Carol's frequently enigmatic and totally misunderstood yet obliquely meaningful writings may or will be found all over the place, including The Penguin Book of Australian Women Poets, Action Yes, American Letters & Commentary, Anenome Sidecar, Big Bridge, BlazeVOX, Del Sol Review, Diagram, First Intensity, 5_Trope, Fiction International, Gargoyle, Journal of Experimental Fiction, Knock, La Petite Zine, Legal Studies Forum, LIT, Milk, Notre Dame Review, Online Writings: The Best of the First Ten Years, Orphan Leaf Review, Otoliths, Salt River Review, Salt Flats Annual, Salt River Review, Segue, Sein und Werden, Susurrus, Tears in the Fence, The International Literary Quarterly, Unlikely Stories, Unpleasant Event Schedule, Word Riot, & Yankee Pot Roast. Oh blah blah blah. Her multi-genre chapbook, "The Architect's Play," will emerge in Fall, 2009, and the trailer to her forthcoming collection of quirkies will be out by 2011.

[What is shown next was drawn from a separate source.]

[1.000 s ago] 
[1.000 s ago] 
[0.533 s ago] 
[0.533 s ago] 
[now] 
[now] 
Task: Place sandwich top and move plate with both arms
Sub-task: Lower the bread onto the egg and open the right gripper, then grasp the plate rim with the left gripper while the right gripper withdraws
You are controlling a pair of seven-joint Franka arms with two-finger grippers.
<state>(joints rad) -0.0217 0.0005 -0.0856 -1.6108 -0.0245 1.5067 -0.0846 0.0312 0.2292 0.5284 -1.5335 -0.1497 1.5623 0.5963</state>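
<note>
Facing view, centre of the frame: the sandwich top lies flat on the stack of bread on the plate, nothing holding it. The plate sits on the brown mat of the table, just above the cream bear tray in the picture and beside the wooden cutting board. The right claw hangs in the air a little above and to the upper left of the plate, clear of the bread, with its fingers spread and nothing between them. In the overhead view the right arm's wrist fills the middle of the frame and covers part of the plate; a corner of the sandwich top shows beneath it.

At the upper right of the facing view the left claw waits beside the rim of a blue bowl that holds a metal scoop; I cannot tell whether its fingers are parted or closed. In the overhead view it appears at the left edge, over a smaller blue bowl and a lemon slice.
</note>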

Hear Carol’s recitation of "A without Q with/out Self" (aka "Interview with Self") at
Notre Dame Review, accompanied by Music Editor Donald C. Meyer, the questioning bassoon. Other audios, with sonic accompaniment by Ben Miller and Donald C. Meyer may be found at
www.myspace.com/madhattercarollers.
For even more too much information, proceed to
carolnovack.blogspot.com.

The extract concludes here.